The destruction of Windesheim itself began in 1572, when the altars in the church were destroyed by the people of Zwolle; the suppression of that priory came in 1581. There are practically no remains of the buildings. The last prior of Windesheim, Marcellus Lentius (d. 1603), never obtained possession of this monastery.

==Reforming efforts==
The chief historical importance of the Windesheim Canons lies in their reforming work. This was not confined to the reform of monasteries, but was extended to the secular clergy and the laity, whom they especially sought to bring to greater devotion toward the Blessed Sacrament and more frequent communion. The chief of the Windesheim monastic reformers, Johann Busch (1399–1480), was admitted to Windesheim in 1419. At the chapter of 1424, Prior Johann Vos, who knew his own end was near, especially entrusted Busch and Hermann Kanten with the carrying out of his work of reform (Chron. Wind., 51). Grube gives a list of forty-three monasteries (twenty-seven Augustinian, eight Benedictine, five Cistercian and three Premonstratensian), in whose reform Busch had a share. Perhaps his greatest accomplishment was the winning to the side of reform of Dom Johann Hagen, O.S.B., for thirty years (1439–69) the Abbot of Bursfelde Abbey and the initiator of the Benedictine union known as the Bursfelde Congregation. In 1451, Busch was entrusted by his friend Cardinal Nicholas of Cusa, papal legate of Pope Nicholas V, with the reform of the Augustinian monasteries in northern Germany, and with such labours he was busied till shortly before his death.
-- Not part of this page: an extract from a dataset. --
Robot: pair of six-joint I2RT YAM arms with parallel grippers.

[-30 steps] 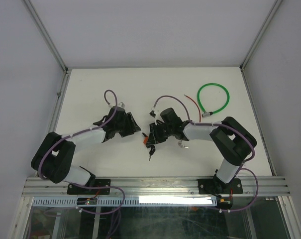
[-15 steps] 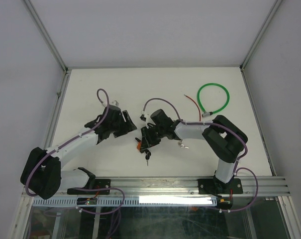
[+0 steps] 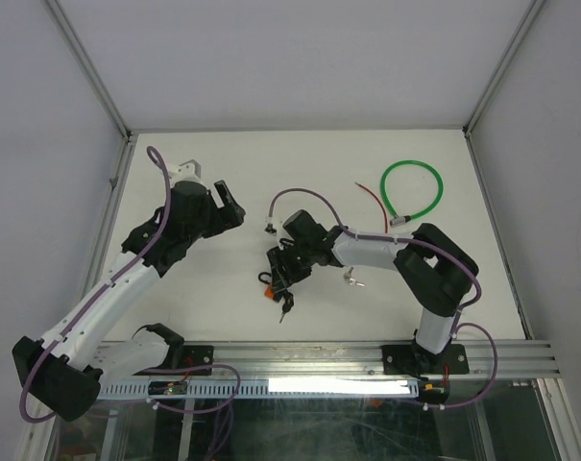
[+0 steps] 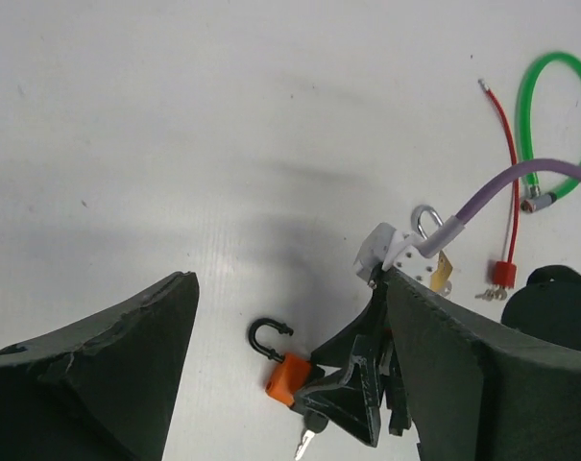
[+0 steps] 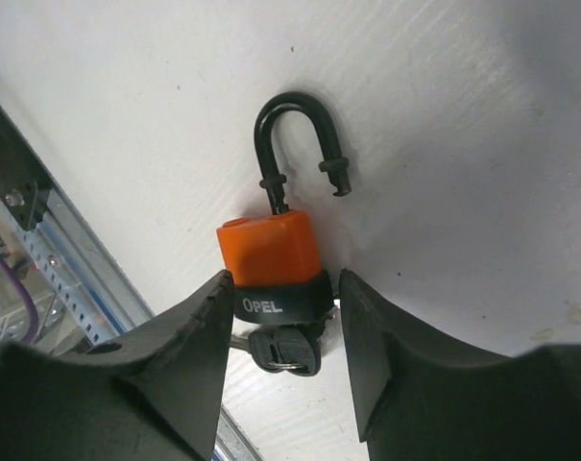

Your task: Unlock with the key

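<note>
- orange padlock (image 5: pixel 269 250) lies on the table (image 3: pixel 223 307), 7 o'clock of its centre
- black shackle (image 5: pixel 295 134) is open, pointing to 12 in the right wrist view
- key (image 5: pixel 285 348) sits in the base at 6
- right gripper (image 5: pixel 286 288): fingers flank the padlock's black collar; clamped or loose, cannot tell
- left gripper (image 4: pixel 288 279) is at 11 o'clock of the padlock, fingers wide apart, empty

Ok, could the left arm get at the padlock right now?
Probably only at its shackle. The right gripper straddles the padlock body, with the key at that end, so the body looks blocked. The open shackle lies uncovered on the table, and the left gripper is open.
</note>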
Similar work on a smaller scale was carried out by other Windesheimers. Some Protestant writers have claimed the Windesheim reformers as forerunners of the Protestant Reformation. This is a misapprehension of the whole spirit of the canons of Windesheim; their object was the reform of morals, not the overthrow of dogma. The conduct of the communities of Windesheim and Mount St. Agnes (near Zwolle), who preferred exile to the non-observance of an interdict published by Pope Martin V, exemplifies their spirit of obedience to the Holy See.
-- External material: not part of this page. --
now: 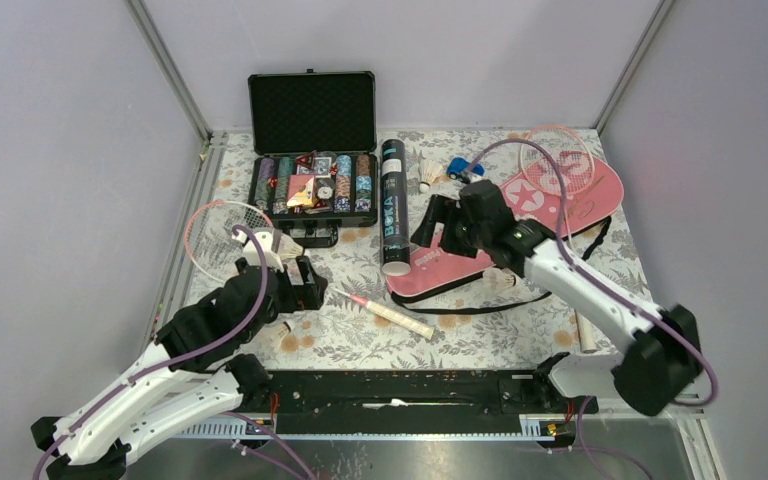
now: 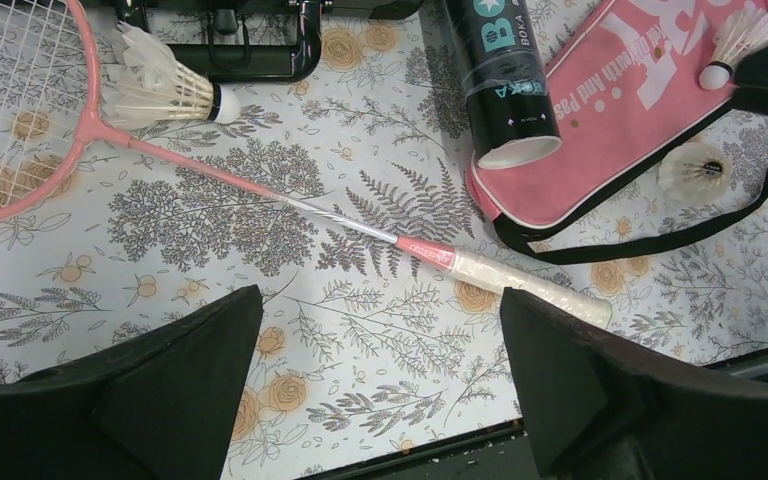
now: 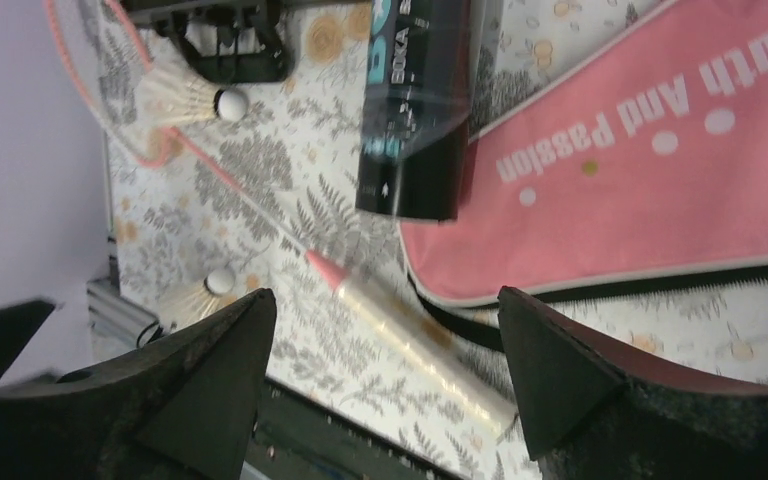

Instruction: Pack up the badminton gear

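One pink racket lies on the table, head [image 1: 222, 235] at the left and white handle [image 1: 400, 318] toward the middle. In the left wrist view its handle [image 2: 520, 280] lies just ahead of my open, empty left gripper [image 2: 380, 320] [image 1: 295, 278]. A shuttlecock [image 2: 165, 85] rests by its head. The black tube [image 1: 393, 205] lies on the pink cover [image 1: 550, 215]. The second racket's head [image 1: 557, 158] rests on the cover's far end. My right gripper [image 1: 432, 225] [image 3: 385, 320] is open and empty, above the tube's open end [image 3: 415, 110] and the handle [image 3: 420, 345].
The open poker chip case [image 1: 312, 150] stands at the back left and a blue toy car [image 1: 457, 166] at the back. More shuttlecocks lie by the car [image 1: 426, 172], beside the cover [image 1: 501, 281] and near my left arm [image 3: 205, 295]. The black strap [image 2: 660, 240] loops beside the cover.
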### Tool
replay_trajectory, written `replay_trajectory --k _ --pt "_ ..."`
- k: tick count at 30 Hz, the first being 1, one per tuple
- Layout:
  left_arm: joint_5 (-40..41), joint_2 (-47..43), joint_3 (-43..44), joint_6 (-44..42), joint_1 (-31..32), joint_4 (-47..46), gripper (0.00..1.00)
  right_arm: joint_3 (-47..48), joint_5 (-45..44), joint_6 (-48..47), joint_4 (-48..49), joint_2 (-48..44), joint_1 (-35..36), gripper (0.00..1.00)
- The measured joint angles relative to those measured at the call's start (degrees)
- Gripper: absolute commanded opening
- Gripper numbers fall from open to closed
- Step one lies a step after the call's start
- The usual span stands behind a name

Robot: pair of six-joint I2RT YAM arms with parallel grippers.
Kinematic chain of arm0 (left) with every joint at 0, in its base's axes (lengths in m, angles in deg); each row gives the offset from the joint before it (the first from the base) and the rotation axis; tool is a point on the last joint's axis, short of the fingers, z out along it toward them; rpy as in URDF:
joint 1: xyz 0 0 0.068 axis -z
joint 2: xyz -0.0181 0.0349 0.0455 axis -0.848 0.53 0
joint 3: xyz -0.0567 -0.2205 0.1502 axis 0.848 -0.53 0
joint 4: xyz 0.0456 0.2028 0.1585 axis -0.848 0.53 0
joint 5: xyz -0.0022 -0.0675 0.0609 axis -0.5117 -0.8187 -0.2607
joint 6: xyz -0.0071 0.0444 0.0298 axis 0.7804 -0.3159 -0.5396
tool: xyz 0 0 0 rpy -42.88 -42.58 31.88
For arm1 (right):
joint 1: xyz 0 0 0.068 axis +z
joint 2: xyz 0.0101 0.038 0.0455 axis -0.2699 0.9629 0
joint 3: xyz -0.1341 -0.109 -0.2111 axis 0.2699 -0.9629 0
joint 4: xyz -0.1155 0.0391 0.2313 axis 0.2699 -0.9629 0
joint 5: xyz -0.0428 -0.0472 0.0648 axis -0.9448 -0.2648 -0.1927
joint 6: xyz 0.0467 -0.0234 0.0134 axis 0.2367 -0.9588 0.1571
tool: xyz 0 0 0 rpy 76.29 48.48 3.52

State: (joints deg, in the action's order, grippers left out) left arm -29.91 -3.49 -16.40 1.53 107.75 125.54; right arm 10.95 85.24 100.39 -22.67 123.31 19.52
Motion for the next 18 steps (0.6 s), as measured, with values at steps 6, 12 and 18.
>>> replay_trajectory --k 6,12,18 --pt "-0.37 0.39 0.00 0.52 0.00 0.00 0.99 4.63 -1.01 -1.40 7.08 14.29 0.00 1.00" --pt "-0.85 1.68 0.02 0.50 0.00 0.02 0.99 13.62 -2.86 -2.93 8.50 26.27 0.00 1.00" --pt "-2.23 2.14 0.42 0.68 0.00 0.22 0.99 20.79 -4.44 -4.66 8.26 34.67 -0.07 0.99"
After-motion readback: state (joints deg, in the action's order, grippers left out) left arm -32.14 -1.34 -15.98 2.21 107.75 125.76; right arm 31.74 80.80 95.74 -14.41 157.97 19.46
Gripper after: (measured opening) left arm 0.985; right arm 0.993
Though devastated by the destruction of the Reformation on the houses of the congregation in the Lowlands, the houses in German lands continued and a new spirit flourished there in the 17th century. The canons ceased leading purely contemplative lives and began to engage in pastoral activity, working to make the Catholic faith strong in the now largely-Protestant towns where they lived. At that time, they formed a union with the Canons Regular of the Lateran in Italy.
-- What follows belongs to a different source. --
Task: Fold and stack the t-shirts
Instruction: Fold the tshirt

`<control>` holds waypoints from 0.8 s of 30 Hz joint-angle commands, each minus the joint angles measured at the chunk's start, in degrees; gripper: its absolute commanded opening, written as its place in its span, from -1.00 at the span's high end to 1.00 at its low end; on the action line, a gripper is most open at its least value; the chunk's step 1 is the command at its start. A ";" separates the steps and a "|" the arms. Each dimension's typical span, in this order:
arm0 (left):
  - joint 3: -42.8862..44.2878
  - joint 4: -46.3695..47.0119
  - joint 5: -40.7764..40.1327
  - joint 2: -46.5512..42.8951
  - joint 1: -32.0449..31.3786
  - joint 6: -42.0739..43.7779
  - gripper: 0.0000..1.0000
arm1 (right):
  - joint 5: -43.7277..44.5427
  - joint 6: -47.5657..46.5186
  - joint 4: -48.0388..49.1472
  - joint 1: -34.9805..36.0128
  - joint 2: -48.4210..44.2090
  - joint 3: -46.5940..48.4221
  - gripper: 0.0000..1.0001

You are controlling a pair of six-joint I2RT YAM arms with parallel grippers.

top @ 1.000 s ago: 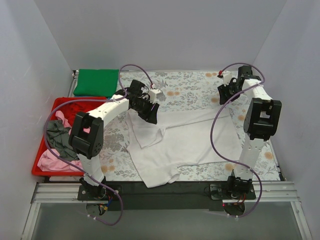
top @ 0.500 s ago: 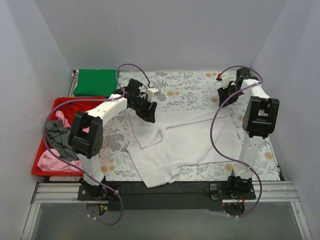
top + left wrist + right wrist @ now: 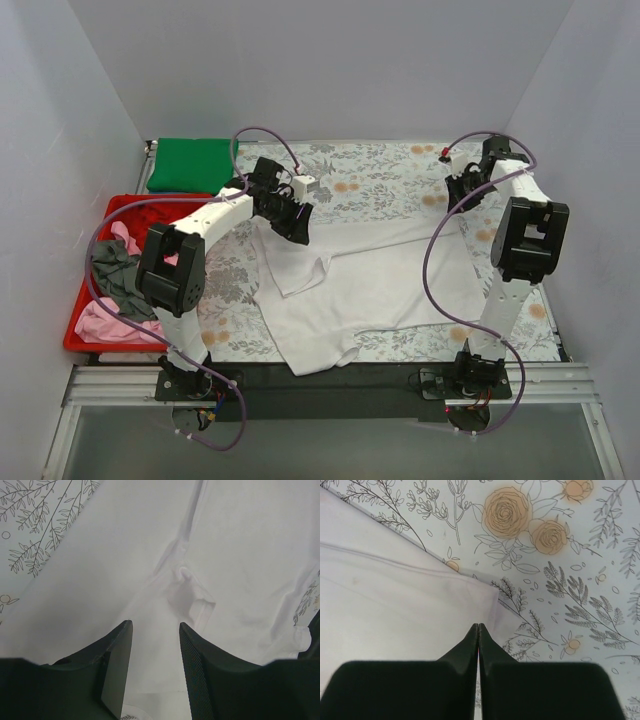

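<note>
A large white t-shirt (image 3: 385, 280) lies spread on the floral cloth, its left side partly folded over. My left gripper (image 3: 297, 224) hovers open over that folded part, and in the left wrist view only white cloth (image 3: 100, 580) shows below the gap between its fingers (image 3: 121, 647). My right gripper (image 3: 460, 186) is shut just over the shirt's far right corner (image 3: 487, 592), with nothing visibly pinched. A folded green t-shirt (image 3: 192, 163) sits at the back left. Pink (image 3: 110, 318), grey (image 3: 115, 268) and red (image 3: 160, 215) t-shirts lie heaped in the bin.
The red plastic bin (image 3: 72, 335) stands along the left edge. The grey floral cloth (image 3: 380, 170) covers the table, bare behind and to the right of the white shirt (image 3: 560, 580). Grey walls close in the left, back and right sides.
The right gripper's jaws have closed and it has drifted slightly right and back. The left gripper has shifted a little toward the back left and stayed open.
</note>
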 commanded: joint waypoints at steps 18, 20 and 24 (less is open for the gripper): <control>0.77 -0.26 0.20 -2.61 0.57 0.61 0.16 | -3.43 5.45 -1.19 -1.17 5.56 8.25 -0.10; 0.42 -0.26 0.12 -2.52 0.48 0.78 0.16 | -4.04 5.80 -1.28 -1.17 6.44 8.78 -0.06; -0.20 0.01 0.12 -2.26 0.66 0.79 0.16 | -5.54 6.24 -1.37 -0.74 7.15 9.05 0.01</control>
The events of the French Revolution worked to end the life of the congregation. First, their houses in the Lowlands under the control of Emperor Joseph II of Austria were closed. Then the armies of Revolutionary France invaded that territory and the last house, that of Frenswegen, was closed in 1809. The last member of the congregation, Clemens Leeder, died in Hildesheim in 1865.

==Famous members and works==
The canons of Windesheim numbered many writers, besides copyists and illuminators. Their most famous author was Thomas à Kempis. Besides ascetical works, they also produced a number of chronicles, such as the "Chronicle of Windesheim" by Johann Busch, after retiring from his reforming labors. An emendation of the Vulgate Bible text and of the text of various Church Fathers was also undertaken. Gabriel Biel, "the last German scholastic", was a member of the congregation, as was the Renaissance scholar Erasmus.

===Notable members===
- Jacomijne Costers (d. 1503)

== Revived congregation ==
The revival of the congregation was proposed under the pontificate of Pope Pius XII, by Father Carl Egger. Permission for this was granted by Pope John XXIII in 1961. The motherhouse of the restored congregation is now in Paring Abbey, in Bavaria, Germany. The congregation is a member of the Confederation of the Canons Regular of St. Augustine.

The monastery that houses St. Michael's Priory was bought in 1974 by the Canons Regular of the newly refounded Congregation of Windesheim, and is the motherhouse of the revived congregation. The buildings had been owned by a farmer during the 19th century, and were in disrepair.